3) It was claimed this pairing of the 'Devil' with three wives was a perversion and mockery of the Catholic Trinity which doesn't really make much sense but seldom Popes had to since they have always been their own little emperors giving out Papal bulls at whim.
In any case this became a theme in the Medieval period onward so that any representing involving a God with three Wives was proclaimed "Satanic."

To begin with this, I bring you to the figure of Loki often represented with three wives and the oldest lore associates him with Spring, and specifically the month of April. All older lore does not present him as a "demonic" figure.
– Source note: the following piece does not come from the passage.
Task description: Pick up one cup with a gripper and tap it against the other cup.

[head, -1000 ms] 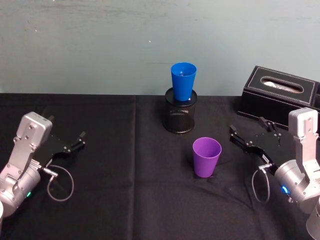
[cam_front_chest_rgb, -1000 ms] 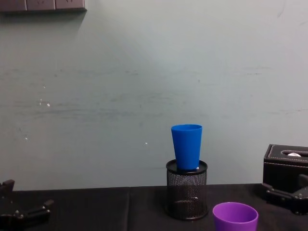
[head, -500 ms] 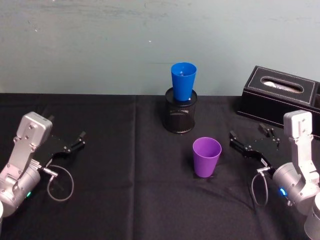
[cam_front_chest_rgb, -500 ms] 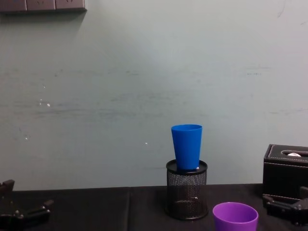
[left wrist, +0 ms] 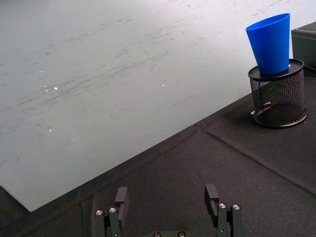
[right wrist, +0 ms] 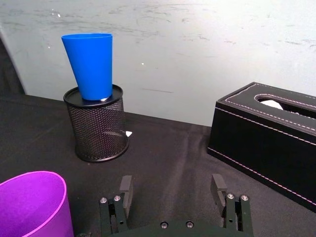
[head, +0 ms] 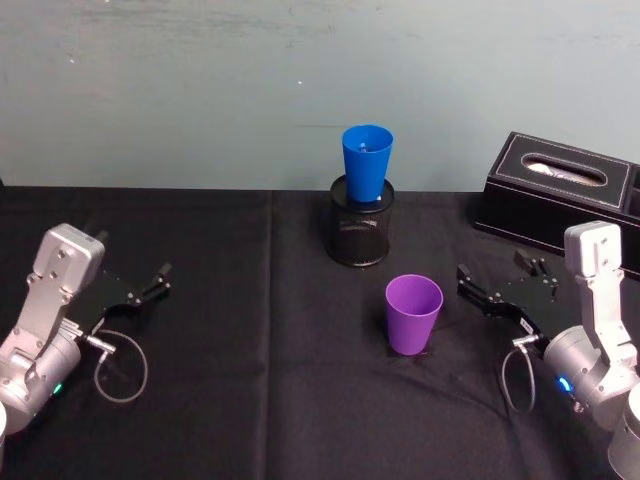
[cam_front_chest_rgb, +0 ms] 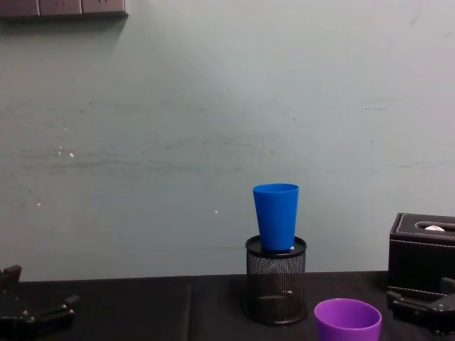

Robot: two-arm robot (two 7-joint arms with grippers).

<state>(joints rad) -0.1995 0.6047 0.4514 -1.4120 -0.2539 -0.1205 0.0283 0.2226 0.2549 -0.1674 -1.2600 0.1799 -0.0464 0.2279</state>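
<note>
Purple cup (head: 414, 313) upright on desk (head: 250, 400), empty | blue cup (head: 367, 162) sits in mesh pen holder (head: 360, 232) | right claw (head: 490, 288) open beside purple cup | left claw (head: 150, 285) open, well apart

Purple cup (head: 414, 313): tapered, smooth plastic tumbler, wide rim up and empty, standing upright on the black cloth near the middle of the table, just left of my right gripper (head: 495, 285), whose fingers are parted with nothing between them and not touching the cup. Blue cup (head: 367, 163): bright, taller and narrower tapered tumbler, mouth up, seated upright with its base down in the top of the black mesh pen holder (head: 361, 234) farther back, well apart from the purple cup and standing higher than it.
</note>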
But by the 12 and 13th century there was again word games going on and things were being distorted without any interest in consistency. If one does a trace on the words for Lock, Luck, Look and Light the find they are all cognizant as Lok for both Lock and Look, while Luck and Light are tied to Luc also rendered Luk and Lik later to become Lich in such as German and does not mean a reanimated corpse.
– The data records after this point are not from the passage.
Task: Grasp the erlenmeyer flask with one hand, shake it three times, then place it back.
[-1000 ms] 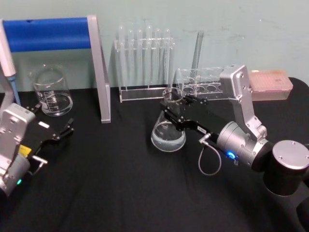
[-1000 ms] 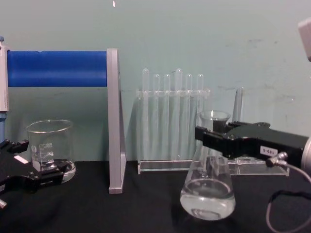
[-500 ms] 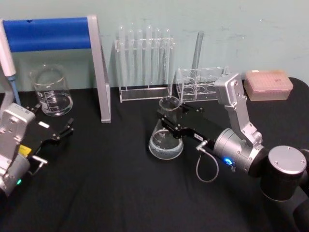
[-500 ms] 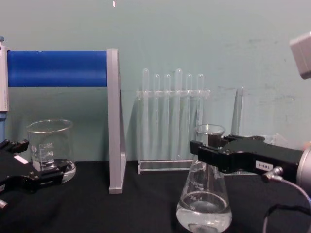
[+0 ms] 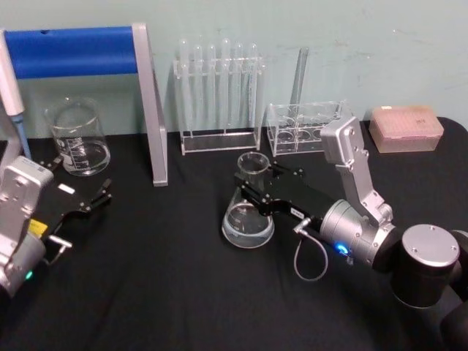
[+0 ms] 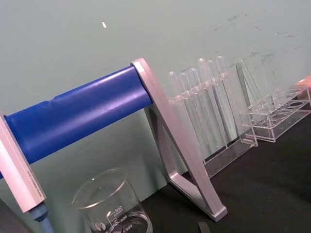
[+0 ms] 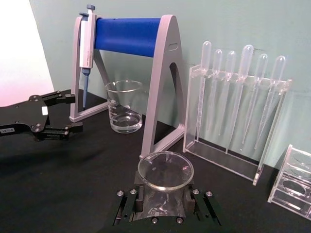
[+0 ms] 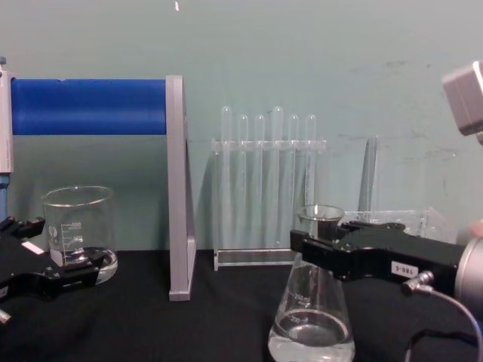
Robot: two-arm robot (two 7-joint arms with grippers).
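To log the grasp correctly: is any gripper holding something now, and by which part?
The right gripper holds the flask by its neck, just below the rim. The left gripper, parked at the left, is open and holds nothing.

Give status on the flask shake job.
Grasp done: right end effector shut on the erlenmeyer flask neck. In hand: flask held upright, low; table contact unclear, shake count not visible. Remaining: set down, release. Parked: left end effector, open, by the beaker.
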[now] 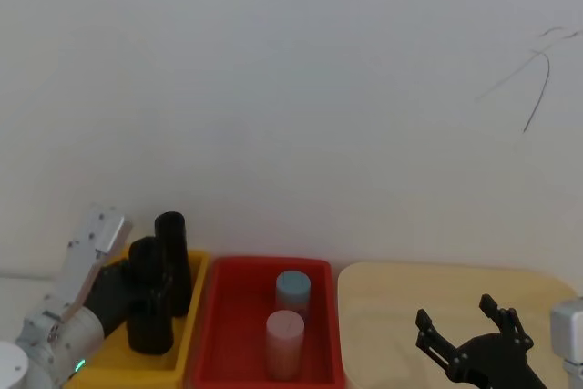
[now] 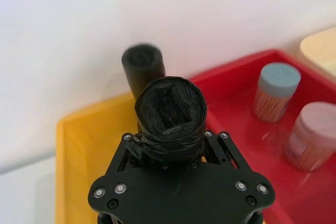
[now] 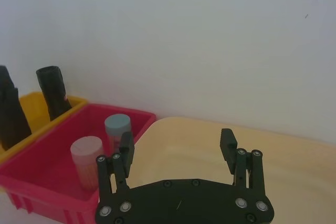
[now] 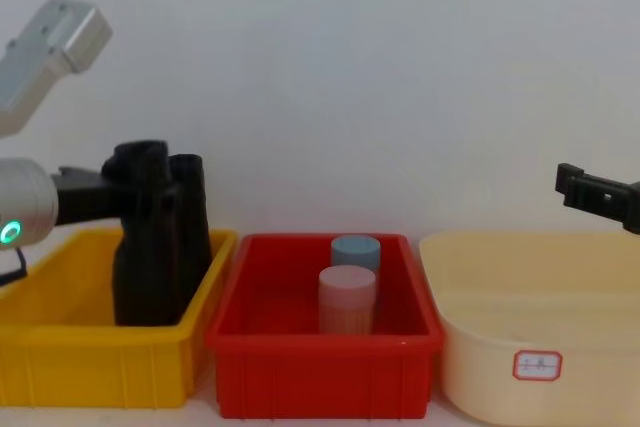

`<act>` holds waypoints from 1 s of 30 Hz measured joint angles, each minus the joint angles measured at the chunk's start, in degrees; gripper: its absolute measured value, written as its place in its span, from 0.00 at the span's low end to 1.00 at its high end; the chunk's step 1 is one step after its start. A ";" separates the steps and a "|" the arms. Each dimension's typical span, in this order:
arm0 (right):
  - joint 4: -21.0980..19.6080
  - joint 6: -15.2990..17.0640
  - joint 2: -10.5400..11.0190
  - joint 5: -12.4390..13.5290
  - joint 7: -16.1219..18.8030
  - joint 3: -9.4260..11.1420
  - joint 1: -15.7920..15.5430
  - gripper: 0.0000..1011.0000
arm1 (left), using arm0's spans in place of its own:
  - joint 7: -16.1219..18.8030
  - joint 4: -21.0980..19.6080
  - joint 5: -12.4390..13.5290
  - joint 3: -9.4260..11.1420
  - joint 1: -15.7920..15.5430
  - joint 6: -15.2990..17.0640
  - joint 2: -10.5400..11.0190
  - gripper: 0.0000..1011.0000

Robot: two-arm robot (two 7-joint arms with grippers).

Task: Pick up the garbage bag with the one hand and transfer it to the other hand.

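Left gripper (image 2: 176, 142) is clamping garbage bag (image 2: 170, 109) near top, inside yellow bin (image 4: 60, 347) | likely soft, slick: taking lower body | right gripper (image 3: 177, 148) is hanging spread, empty.

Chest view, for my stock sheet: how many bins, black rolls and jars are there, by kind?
Bins: 3 (yellow bin, red bin, cream bin)
Black rolls: 2 (wrinkled roll, rear roll)
Jars: 2 (blue-lidded jar, pink-lidded jar)
Total: 7

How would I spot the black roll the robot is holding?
In the yellow bin on the far left, two black rolls stand upright. It is the nearer roll, clamped in the left hand: fat and wrinkled, unlike the slimmer, smoother roll behind.
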 joint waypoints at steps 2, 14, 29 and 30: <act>0.00 0.00 0.00 0.00 0.00 0.00 0.00 0.99 | -0.54 -0.46 -0.13 -0.15 -0.34 -0.22 0.01 0.39; 0.00 0.00 0.00 0.00 0.00 0.00 0.00 0.99 | -4.63 -1.62 -1.25 -0.81 -4.06 -1.71 -0.07 0.39; 0.00 0.00 0.00 0.00 0.00 0.00 0.00 0.99 | -11.10 0.14 -4.01 0.40 -9.87 -2.76 -1.34 0.39; 0.00 0.00 0.00 0.00 0.00 0.00 0.00 0.99 | -11.37 0.20 -4.15 0.49 -10.09 -2.78 -1.42 0.39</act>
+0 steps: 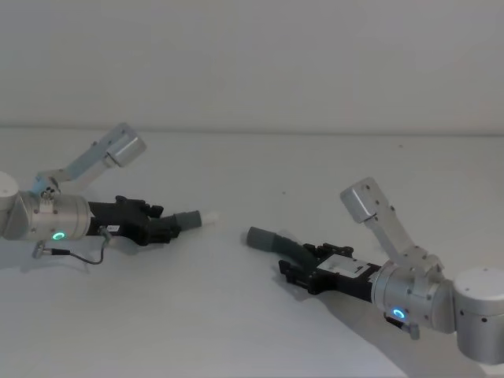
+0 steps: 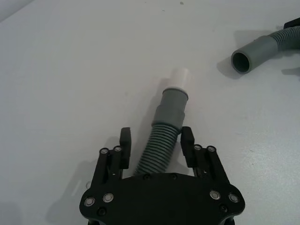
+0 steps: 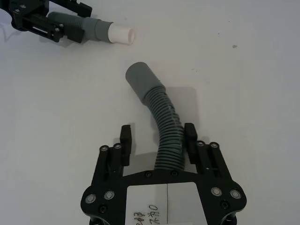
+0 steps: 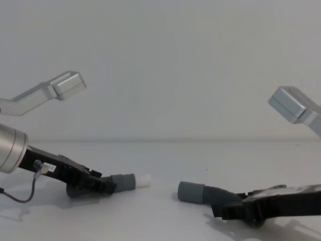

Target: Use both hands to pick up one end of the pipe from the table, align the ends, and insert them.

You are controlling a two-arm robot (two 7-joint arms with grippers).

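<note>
On the table point(image 1: 236, 315) the short hose piece point(image 1: 185, 220) lies inside the unclenched left gripper point(image 2: 156, 136) and the curved hose piece point(image 3: 164, 119) inside the unclenched right gripper point(image 3: 157, 133), spigot cuff point(image 2: 174, 103) and sleeve cuff point(image 3: 140, 79) well apart, so all 4 steps, grasping, lifting, aligning, inserting, seem left.

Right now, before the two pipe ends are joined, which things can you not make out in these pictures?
1. Back end of the short hose: hidden under the left claw, left wrist view.
2. Back end of the curved hose: hidden under the right claw, right wrist view.
3. Writing on the white label: cut off by the picture's edge and too small, right wrist view.
</note>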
Its well-known ancient artwork always portrays higher beings in triple forms. It is also well known that the triplicate symbols were later inclusions into Catholicism and there was no like symbolism till after it was taken from such as European sources and absorbed later. It's here we see them sometimes carried on in other forms such as Hernan literally Horned One though represented by Antlers and as a Huntsman, also considered to be the Greenman and a sort of Forest Ghost said to haunt Windsor Forest and Great Park in the English county of Berkshire. and the three Beten.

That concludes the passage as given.